The fact that the solution incorporates ventilation, adjustable lighting, full connectivity and the option for a screen mount is no minor detail: these elements determine actual usage, particularly for video conferencing and hybrid meetings, which have become part of daily life for most teams.

Common mistakes to avoid

Choosing a space that’s too small

When a mini-meeting room is too small, everything suffers: posture, comfort, perceived temperature, and fatigue. Meetings of 3–4 people become ‘cramped’ and the team ends up avoiding the pod, even if it seemed like a good idea at first.
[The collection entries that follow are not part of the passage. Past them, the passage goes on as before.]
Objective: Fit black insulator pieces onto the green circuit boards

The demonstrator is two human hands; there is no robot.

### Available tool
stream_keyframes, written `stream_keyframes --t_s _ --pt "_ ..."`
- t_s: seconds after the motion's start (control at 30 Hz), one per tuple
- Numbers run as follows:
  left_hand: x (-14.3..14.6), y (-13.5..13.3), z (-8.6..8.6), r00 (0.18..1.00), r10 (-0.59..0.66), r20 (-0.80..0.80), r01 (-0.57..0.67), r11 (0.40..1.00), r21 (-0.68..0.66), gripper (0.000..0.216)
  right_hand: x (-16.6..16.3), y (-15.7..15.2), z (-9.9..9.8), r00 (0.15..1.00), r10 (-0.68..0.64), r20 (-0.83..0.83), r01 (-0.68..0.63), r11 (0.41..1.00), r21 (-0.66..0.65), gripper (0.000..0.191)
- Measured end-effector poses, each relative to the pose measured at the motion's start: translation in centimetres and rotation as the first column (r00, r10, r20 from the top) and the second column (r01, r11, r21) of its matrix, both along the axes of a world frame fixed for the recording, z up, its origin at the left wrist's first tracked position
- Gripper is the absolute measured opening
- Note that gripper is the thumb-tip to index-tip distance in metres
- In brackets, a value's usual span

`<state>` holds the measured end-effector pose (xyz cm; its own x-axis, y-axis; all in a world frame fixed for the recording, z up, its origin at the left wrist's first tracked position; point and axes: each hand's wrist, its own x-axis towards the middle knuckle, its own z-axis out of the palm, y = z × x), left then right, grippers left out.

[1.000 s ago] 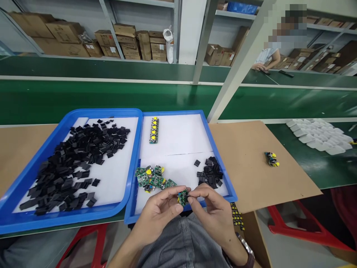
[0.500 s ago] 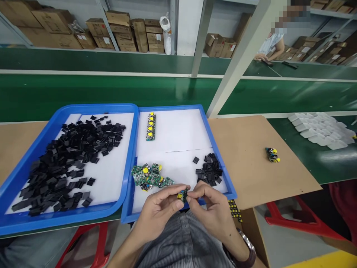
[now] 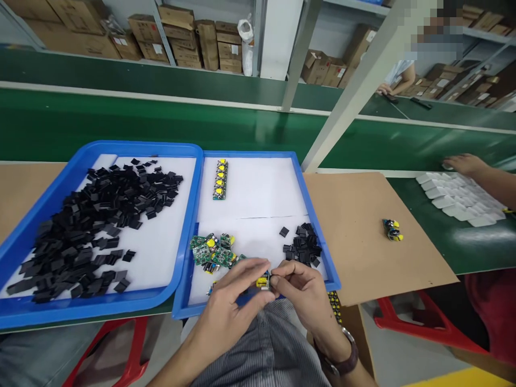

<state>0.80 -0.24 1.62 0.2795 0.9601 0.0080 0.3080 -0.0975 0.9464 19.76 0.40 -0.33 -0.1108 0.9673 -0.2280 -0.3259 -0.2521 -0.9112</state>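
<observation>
Between my hands, at the near edge of the right blue tray [image 3: 299, 166], is a small circuit board [image 3: 263, 281] with a yellow component. My left hand [image 3: 237, 303] grips it between thumb and fingers. My right hand [image 3: 304, 293] is closed in a pinch at the board's right edge; its fingertips hide whether a black piece is there too. Left of my hands lies a heap of green circuit boards [image 3: 220, 252]. A row of boards with yellow parts [image 3: 220, 180] stands farther back. Small black pieces [image 3: 304, 244] are piled at the tray's right side.
The left blue tray [image 3: 187, 215] holds a large heap of black flat pieces [image 3: 100, 209]. On the cardboard [image 3: 346, 236] at right sit a few boards [image 3: 392, 229]. Another person's hand [image 3: 463, 164] is over white plastic pieces [image 3: 455, 196]. A slanted post [image 3: 350, 91] rises behind.
The board between my hands has turned, showing more of its yellow component. My left fingers have straightened somewhat. Another person's arm has come in from the right over the white pieces. The view has shifted slightly.
</observation>
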Motion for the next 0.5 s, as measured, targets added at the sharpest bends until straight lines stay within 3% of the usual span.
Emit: stream_keyframes --t_s 0.1,0.2,0.5 --pt "0.0 -0.3 0.8 0.998 -0.039 -0.043 0.043 0.994 0.098 0.050 0.6 -0.1 -0.1 0.998 0.034 -0.060 -0.036 0.999 -0.029 0.017" --pt "0.1 -0.4 1.4 1.000 -0.026 -0.016 0.029 0.986 0.163 0.044 1.1 -0.4 0.0 0.995 0.092 -0.043 -0.092 0.996 0.002 0.015" --pt "0.3 -1.1 1.4 0.997 -0.076 0.033 0.064 0.959 0.276 0.057 1.3 -0.8 0.7 0.984 0.177 -0.005 -0.176 0.984 0.016 0.009"
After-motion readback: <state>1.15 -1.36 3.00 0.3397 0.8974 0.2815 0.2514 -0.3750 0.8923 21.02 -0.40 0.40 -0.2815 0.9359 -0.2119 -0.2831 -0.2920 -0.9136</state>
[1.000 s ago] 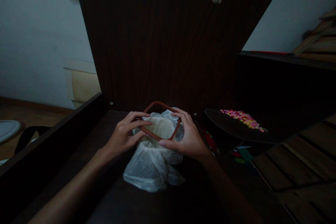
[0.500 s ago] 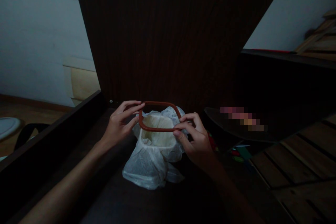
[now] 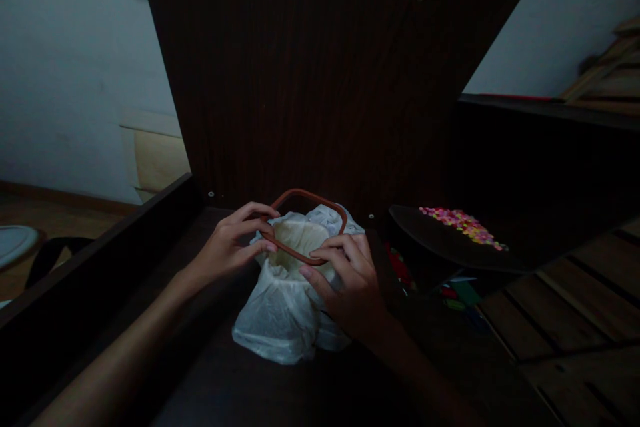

Underestimating the layout

A pod placed in a busy corridor or near coffee areas and printers is subject to noise spikes and creates social discomfort: users feel as though they are being watched or interrupted. This reduces its usage.

Neglecting logistics

The access plan, photos of the route, door widths, lift capacity, parking and delivery times are simple but crucial details. Neglecting them leads to avoidable extra costs or delays.

Conclusion

A meeting pod is cost-effective when it becomes second nature. The choice should be made in this order: the right size (2–4 or up to 6 people), comfort (ventilation, lighting), connectivity for video conferencing, then layout and logistics (ceiling height, access, air clearance).

If you had to sum up the project in a single rule, here it is: the best mini meeting room isn’t the one that looks impressive on a spec sheet; it’s the one that fits seamlessly into daily life and reduces friction within the team.